You would think a senior “super educated” engineer couldn’t say something to a hiring manager that would hands down kill every chance of getting employed at that company right? Think again!
One of my candidates gave me a call after a close to perfect onsite interview which pretty much closed the deal. It went so smoothly that our candidate walked out of that office with his chest puffed up and a swag that no hip hop artist could match.
Naturally, I thought my candidate had sealed the deal, but then he said “…I also mentioned how Company Y is my first option since that opportunity is so awesome…. just to be upfront.” Apparently, he was being courteous by being “upfront.”
All of a sudden, I went from flying high to face-first into the ground. Businesses are spending over $126.4 billion on temporary and contract staffing (according to Rebenchmarked data) and this number continues to increase. My client is one of these businesses that is spending millions to find top talent for their open positions, and the last thing they want to hear is their dollars are being wasted on a candidate who doesn’t even have them No.1 on his list!

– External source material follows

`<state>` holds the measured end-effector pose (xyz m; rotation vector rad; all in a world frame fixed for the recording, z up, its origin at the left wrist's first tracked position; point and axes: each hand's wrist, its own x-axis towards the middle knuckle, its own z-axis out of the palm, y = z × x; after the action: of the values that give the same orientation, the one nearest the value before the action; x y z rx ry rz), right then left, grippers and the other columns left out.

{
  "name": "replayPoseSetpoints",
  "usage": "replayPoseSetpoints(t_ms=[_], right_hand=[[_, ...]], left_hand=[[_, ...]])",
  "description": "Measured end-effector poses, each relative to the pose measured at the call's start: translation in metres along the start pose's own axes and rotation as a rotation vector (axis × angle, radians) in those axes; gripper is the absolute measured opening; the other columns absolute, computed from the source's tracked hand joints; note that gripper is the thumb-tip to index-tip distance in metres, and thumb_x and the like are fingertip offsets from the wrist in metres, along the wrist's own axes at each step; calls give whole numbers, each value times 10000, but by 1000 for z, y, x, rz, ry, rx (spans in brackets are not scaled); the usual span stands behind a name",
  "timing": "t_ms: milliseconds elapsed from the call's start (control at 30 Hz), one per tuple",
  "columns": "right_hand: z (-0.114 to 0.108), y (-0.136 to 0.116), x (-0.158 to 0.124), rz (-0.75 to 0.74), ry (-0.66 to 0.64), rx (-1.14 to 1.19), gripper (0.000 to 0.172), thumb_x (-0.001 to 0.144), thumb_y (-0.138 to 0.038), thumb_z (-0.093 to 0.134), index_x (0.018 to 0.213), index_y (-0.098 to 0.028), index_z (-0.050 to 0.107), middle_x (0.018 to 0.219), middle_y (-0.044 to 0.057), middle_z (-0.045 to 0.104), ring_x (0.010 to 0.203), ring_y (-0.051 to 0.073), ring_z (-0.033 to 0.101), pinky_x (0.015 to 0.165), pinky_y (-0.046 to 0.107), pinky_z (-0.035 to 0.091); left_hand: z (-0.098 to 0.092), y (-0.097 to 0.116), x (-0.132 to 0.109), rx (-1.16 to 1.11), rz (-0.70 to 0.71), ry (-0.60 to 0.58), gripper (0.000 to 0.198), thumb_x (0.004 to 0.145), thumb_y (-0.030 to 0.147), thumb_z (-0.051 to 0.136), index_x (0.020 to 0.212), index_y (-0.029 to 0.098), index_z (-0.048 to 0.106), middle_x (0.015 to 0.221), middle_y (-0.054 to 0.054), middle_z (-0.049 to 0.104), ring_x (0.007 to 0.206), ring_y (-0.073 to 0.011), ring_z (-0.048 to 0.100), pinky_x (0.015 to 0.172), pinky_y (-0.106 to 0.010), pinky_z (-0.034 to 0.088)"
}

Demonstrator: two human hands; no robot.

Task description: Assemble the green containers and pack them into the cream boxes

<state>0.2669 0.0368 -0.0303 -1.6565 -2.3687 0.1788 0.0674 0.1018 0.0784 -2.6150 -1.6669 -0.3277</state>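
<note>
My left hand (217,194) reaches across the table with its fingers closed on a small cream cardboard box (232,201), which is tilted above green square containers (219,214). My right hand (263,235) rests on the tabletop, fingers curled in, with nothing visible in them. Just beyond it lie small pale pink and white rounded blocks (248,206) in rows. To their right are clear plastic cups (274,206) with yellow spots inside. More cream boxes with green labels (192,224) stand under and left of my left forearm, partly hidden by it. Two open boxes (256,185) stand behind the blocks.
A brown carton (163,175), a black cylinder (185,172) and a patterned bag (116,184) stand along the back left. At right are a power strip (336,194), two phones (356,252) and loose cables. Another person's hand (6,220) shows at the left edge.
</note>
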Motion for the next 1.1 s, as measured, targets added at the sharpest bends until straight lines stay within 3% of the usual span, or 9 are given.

Obviously, the hiring manager was so offended that the candidate didn’t think about the time and money spent to interview this person through three rounds which included a phone screen, technical evaluation and an onsite interview. They saw my candidate in a key technical role for years to come.
But what could I have done to avoided this situation? Education.
All of this drama could have been avoided if I had better prepared my candidate to use the simple industry standards of “I’m actively interviewing” or “I’m evaluating all options.” Oftentimes, we recruiters can forget to prepare our candidates for these scenarios. Candidates expertise lies in their primary function, and it’s our jobs as recruiters to give them the knowledge we have of our industry best practices, including common questions and responses.